Strong Limit Properties For Discrete-Time And Continous-State Nonhomogeneous Markov Chains

Probability theory is a widly applicable discipline . It is the framework foundations of many applying subjects , such as Information theory , Mathematics Risk theory and Insurance theory for Actuaries etc . The strong limit theorems is one of the central question for studying probability . Markov process is an important stochastic processes.

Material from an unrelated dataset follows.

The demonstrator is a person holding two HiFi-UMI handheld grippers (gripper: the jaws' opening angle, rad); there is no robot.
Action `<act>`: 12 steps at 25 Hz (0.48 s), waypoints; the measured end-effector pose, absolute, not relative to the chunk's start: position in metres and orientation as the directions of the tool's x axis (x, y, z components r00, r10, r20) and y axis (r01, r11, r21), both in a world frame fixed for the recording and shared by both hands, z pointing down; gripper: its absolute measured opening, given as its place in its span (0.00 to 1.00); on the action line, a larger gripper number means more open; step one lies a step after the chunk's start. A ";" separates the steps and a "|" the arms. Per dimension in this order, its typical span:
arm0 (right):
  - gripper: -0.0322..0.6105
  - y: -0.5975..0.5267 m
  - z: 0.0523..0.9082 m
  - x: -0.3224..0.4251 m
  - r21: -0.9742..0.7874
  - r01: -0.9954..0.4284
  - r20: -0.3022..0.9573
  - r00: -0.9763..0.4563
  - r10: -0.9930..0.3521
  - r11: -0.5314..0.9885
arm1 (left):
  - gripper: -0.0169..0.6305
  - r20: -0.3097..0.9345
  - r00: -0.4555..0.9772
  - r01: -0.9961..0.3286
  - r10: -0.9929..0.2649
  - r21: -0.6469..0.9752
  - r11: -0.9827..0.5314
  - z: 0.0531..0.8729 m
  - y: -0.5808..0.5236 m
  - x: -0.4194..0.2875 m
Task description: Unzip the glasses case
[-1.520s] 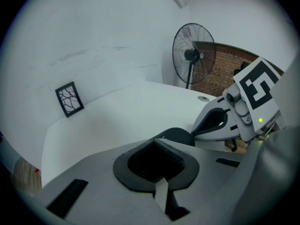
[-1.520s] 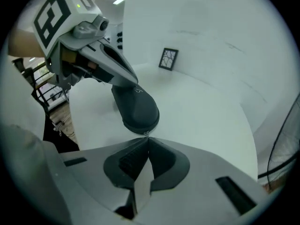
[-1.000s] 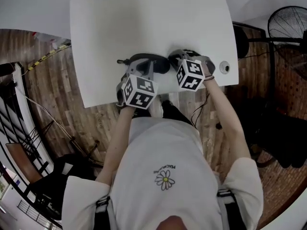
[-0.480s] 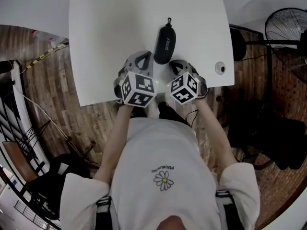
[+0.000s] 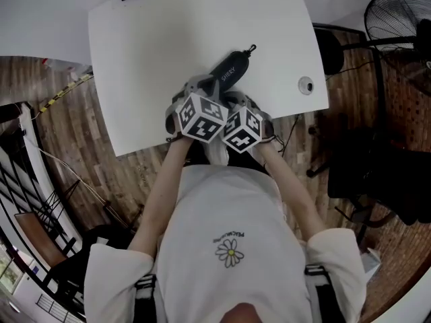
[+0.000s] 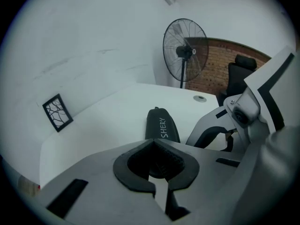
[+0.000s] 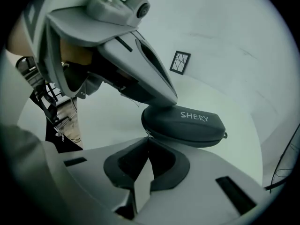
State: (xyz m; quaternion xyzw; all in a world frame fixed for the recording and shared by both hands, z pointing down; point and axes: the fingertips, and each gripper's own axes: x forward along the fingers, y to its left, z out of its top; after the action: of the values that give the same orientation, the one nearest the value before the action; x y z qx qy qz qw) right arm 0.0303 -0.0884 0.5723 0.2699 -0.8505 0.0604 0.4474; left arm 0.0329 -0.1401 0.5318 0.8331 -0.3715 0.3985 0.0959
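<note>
Since the earlier frames, both grippers have been brought together at the near end of the glasses case (image 5: 227,73), and the case has been swung so that its far end now points toward the right edge of the table (image 5: 155,39). The left gripper (image 6: 152,143) is clenched with nothing between its jaws. In the right gripper view its closed tips are seen resting on top of the case at the near end. The right gripper (image 7: 149,138) is also closed, its tips met right at the zipper seam (image 7: 183,136) of the case. A small bright piece is seen at those tips, but whether it is pinched cannot be told. The two marker cubes (image 5: 201,118) are held side by side, just below the case in the head view. The case lies flat on the white table, lettering upward, with a small loop (image 5: 251,48) at its far end. A framed pattern (image 6: 57,113) is seen at the table's far left corner, and a standing fan (image 6: 184,46) beyond its right side.
</note>
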 end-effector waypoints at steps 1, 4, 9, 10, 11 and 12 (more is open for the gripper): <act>0.06 -0.089 0.572 0.032 0.141 -0.510 0.794 -0.454 -0.405 0.849 | 0.05 0.740 0.404 -0.688 -0.537 -0.142 -0.712 0.531 -0.141 0.034; 0.06 -0.090 0.573 0.036 0.162 -0.487 0.801 -0.443 -0.402 0.858 | 0.05 0.741 0.399 -0.672 -0.540 -0.164 -0.722 0.532 -0.139 0.036; 0.06 -0.108 0.574 0.076 0.224 -0.521 0.811 -0.369 -0.454 0.824 | 0.05 0.719 0.402 -0.697 -0.568 -0.162 -0.698 0.529 -0.138 0.040; 0.06 -0.116 0.574 0.087 0.227 -0.541 0.811 -0.356 -0.465 0.810 | 0.05 0.717 0.403 -0.698 -0.569 -0.162 -0.697 0.529 -0.138 0.040; 0.06 -0.124 0.574 0.096 0.238 -0.549 0.811 -0.342 -0.476 0.801 | 0.05 0.717 0.402 -0.699 -0.570 -0.162 -0.697 0.529 -0.138 0.040; 0.06 -0.132 0.574 0.102 0.261 -0.542 0.811 -0.326 -0.486 0.799 | 0.05 0.717 0.400 -0.700 -0.571 -0.163 -0.695 0.529 -0.138 0.039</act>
State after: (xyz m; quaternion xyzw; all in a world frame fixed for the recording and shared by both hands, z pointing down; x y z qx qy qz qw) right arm 0.1022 -0.1325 0.5740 0.3157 -0.8139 0.0287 0.4869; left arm 0.0390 -0.1376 0.5290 0.8327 -0.3816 0.3928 0.0820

It has profound theoretical fundament , such as topology , theory of functions , functional analysis , modern algebra and geometry , and it has extensive applied area , such as physics , chemistry , biology , astronomy , computer ,. communication , management of economy . The research about homogeneous Markov chains has formed integrated theoretic system , the research about nonhomogeneous Markov chains has been researching ,but these study are limited to discrete-time and discrete-state nonhomogeneous Markov chains . This article is going to study the strong limit properties for discrete-time and continuous-state nonhomogeneous Markov chains .In the first chapter , we introduce the research and progresses about Markov chains . In the second chapter , we introduce the basic theory which needs to use in the subsequent chapters . The definition of discrete-time and continous-state Markov chains and the norm of the functionals of two variables is given . In the third chapter , we study the strong limit properties for discrete-time and continuous-state nonhomogeneous Markov chains . By applying the method of studying the strong law of large numbers for functionals of discrete-state Markov chains in recent years , adopting the definition of mathematical expectation in continuous-state and some special inequalities , etc . The convergence of discrete-time and continuous-state nonhomogeneous Markov chains are studied . The strong law of large numbers for functionals of two variables of discrete-time and continuous-state nonhomogeneous Markov chains are obtained , then get Shannon-McMillan theorem .The strong deviation theorems for the discrete-time and continuous-state nonhomogeneous Markov chains are given in the fourth chapter.All the conclusions drawn in this paper are on the basis of the existence of transition probability density.